Temyize konu dosyanın incelenmesinden; dava konusu Genelge ile “milli ve manevi değerlerimize uymayan yazılı, sözlü ve görsel basın ve yayım faaliyetleri aracılığıyla aile kurumunu, çocukları ve gençliği hedef alan tehdit ve tehlikelerin yayılımının önlenmesi hususunda tüm kurum ve kuruluşlar tarafından gerekli hassasiyetin gösterilmesi, yöneticiler tarafından sürecin titizlikle takibinin ve gereğinin yapılması”nın istenildiği; ilave bir tedbir getirilmediği, yalnızca kurum ve kuruluşlardan yetkilerini kullanırken hassasiyet gösterilmesinin beklendiği ve Genelge ile ilave bir tedbir yahut kısıtlama sebebi getirilmediği anlaşılmaktadır.

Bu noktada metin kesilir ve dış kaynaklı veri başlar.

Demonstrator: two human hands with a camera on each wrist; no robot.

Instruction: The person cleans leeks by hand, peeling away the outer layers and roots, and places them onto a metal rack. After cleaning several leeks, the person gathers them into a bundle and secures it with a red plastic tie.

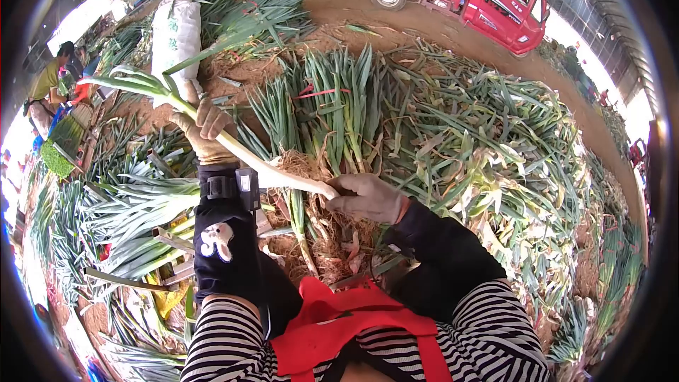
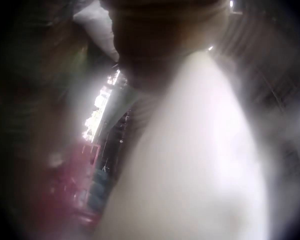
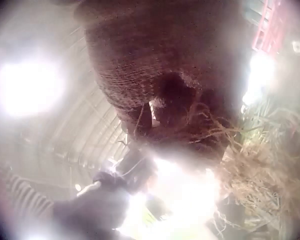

Bu durumda; ilgili kamu kurum ve kuruluşlara, basım yayım faaliyetleri ile ilgili muhtelif kanunlarda ayrıntılı olarak düzenlenmiş olan görevlerini yerine getirirken gereken hassasiyetin gösterilmesini ve titiz davranılması hususunu hatırlatan dava konusu işlemin, mevzuat hükümlerinin tekrarı niteliğinde olduğu, yeni bir kural öngörmediği ve hukuk aleminde herhangi bir değişiklik yaratan, üçüncü şahısların hak ve menfaatlerini ihlal eden, idari davaya konu olabilecek kesin ve icrai bir niteliği bulunmadığı açık olduğundan davanın incelenmeksizin reddine karar verilmesi gerektiği sonucuna varılmaktadır.
Bu durumda, davanın usulden reddi yolundaki Daire kararında sonucu itibarıyla hukuka aykırılık bulunmamaktadır.

KARAR SONUCU:
Açıklanan nedenlerle;
1. Davacıların temyiz istemlerinin reddine,
2.Davanın usulden reddine ilişkin Danıştay Onuncu Dairesinin temyize konu 20/06/2022 tarih ve E:2022/1291, K:2022/3324 sayılı kararının, yukarıda belirtilen gerekçeyle ONANMASINA,
3.Kullanılmayan …- TL yürütmeyi durdurma harcının istemi hâlinde davacıya iadesine,
4.Kesin olarak, 26/04/2023 tarihinde oybirliği ile karar verildi.